ゲームクリエーターの平均年収はいくら 情報公開に消極的?
ゲーム市場の規模や動向などを収録した書籍「2021 CESAゲーム白書」(6600円)が25日、発売されました。メインはゲーム業界の市場規模ですが、同書にはユニークなデータも収録されていますので、紹介してみます。今回は、ゲーム業界の給料です。
「CESAゲーム白書」は、ゲーム業界団体のコンピュータエンターテインメント(CESA、東京都新宿区)が1996年から毎年発行しています。
◇ゲーム会社の平均年収は500万円台
同書ではさまざまなデータが収録されています。その中で協会に加入した企業にアンケート調査を実施し、勤続年収や平均年収なども記載されています。
年収ですが、従業員の平均年収は537万円で、開発職は573万円。ちなみに従業員と開発職の勤続年数はどちらも8.3年でした。
新卒(2020年4月1日入社)の学歴の割合も公開されています(1社あたりの平均採用数)です。ゲームクリエーター(開発職)ですが、大学・大学院卒は17.6人。専門学校卒は18.0人でした。なお高卒は0.0人でした。
ゲームクリエーターは「なりたい職業」のランキングで上位になります。そして実践的なスキルを身に付ける専門学校卒に強みがあるのですね。とはいえ、専門学校は大変でして、単なる「ゲームが好き」だけでは厳しく、自ら研鑽して作品作りに積極的な意欲がある人が採用されることを以前の取材で聞かされました。
話を元に戻します。優秀な人材が欲しいのはどの企業でも同じでしょう。今年に入って、バンダイナムコエンターテインメントやカプコン、コーエーテクモホールディングスが従業員や新卒の給与を大幅に引き上げて話題になりました。しかし現在はさまざまな業界で報酬アップ(特に初任給)の動きはありますから、額はすごいにしても、ゲーム業界がことさら特別というわけでもないのです。
◇アンケート回答率極めて低く
むしろ気になるのは、アンケートに対する回答率の低さ……消極的な姿勢です。CESAに加入する367社に送付したにもかかわらず、回答したのはわずか37社(約1割)。さらに従業員の年収に答えたのはさらにぐっと減って8社で、開発職の年収に答えたのはたった4社……という具合です。
国税庁の「民間給与実態統計調査(令和2年分)」によると、給与所得者数の平均給与は433万円でしたから、他業種より収入が劣っているわけでもありません。ちなみに上場企業は、有価証券報告書で従業員の給与を公開しています。

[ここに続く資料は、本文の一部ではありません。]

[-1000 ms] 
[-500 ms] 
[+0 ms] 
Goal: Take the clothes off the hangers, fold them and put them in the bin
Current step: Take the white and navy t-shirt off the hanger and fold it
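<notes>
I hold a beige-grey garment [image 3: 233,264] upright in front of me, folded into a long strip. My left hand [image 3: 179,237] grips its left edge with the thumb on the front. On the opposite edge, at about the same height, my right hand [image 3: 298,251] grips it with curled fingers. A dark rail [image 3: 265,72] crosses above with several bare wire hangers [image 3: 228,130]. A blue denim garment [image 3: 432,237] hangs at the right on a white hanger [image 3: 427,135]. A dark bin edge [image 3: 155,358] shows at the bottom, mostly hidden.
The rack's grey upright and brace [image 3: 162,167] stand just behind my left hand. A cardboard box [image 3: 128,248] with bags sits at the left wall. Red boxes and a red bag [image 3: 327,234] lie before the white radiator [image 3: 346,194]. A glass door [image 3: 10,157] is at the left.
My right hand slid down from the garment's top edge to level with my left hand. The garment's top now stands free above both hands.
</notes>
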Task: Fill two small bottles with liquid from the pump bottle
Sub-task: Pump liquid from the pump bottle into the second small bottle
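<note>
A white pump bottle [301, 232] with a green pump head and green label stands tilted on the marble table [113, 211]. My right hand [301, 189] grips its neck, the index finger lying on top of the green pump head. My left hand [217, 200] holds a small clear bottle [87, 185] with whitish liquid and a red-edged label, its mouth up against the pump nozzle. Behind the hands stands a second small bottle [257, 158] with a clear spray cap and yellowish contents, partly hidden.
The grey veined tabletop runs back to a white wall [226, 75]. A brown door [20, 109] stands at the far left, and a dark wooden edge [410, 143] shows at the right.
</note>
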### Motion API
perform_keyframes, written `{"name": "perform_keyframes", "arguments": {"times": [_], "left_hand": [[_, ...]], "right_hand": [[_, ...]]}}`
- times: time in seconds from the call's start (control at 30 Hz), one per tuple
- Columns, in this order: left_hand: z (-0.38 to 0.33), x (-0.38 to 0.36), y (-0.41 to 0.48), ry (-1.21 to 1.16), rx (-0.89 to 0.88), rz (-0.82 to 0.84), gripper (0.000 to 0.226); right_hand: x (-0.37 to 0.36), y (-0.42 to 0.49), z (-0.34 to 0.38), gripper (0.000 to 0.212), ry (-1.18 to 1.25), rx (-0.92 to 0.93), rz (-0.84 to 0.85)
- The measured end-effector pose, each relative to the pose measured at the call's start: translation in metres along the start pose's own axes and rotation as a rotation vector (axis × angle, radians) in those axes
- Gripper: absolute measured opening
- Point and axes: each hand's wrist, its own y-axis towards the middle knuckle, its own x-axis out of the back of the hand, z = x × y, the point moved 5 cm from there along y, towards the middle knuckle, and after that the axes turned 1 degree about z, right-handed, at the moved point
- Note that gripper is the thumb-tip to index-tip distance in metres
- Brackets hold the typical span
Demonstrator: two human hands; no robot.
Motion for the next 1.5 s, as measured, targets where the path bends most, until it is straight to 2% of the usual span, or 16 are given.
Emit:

ゲーム開発者向け技術交流会「CEDEC」では、CESAの協力で開発者のアンケートを実施、給料についてのデータを取っています。2019年に発表した調査(2018年分)では、3007票の有効回答があり、全体で年収551万円でした。補足すると、2012年分の調査時は522万円ですから、概ね右肩上がりに推移しています。いずれにしても、「ゲーム白書」と似たような数字です。
回答の少なさをあえてフォローすれば、アンケートに回答しても「何の得にもならない」というのは、その通りでしょう。ですが、積極的な情報公開などを含めて、業界のイメージアップを図るのは大事なことです。「営業上の機密」ならともかく、出せる情報はしっかり公開して、開かれたゲーム業界であってほしいと願っています。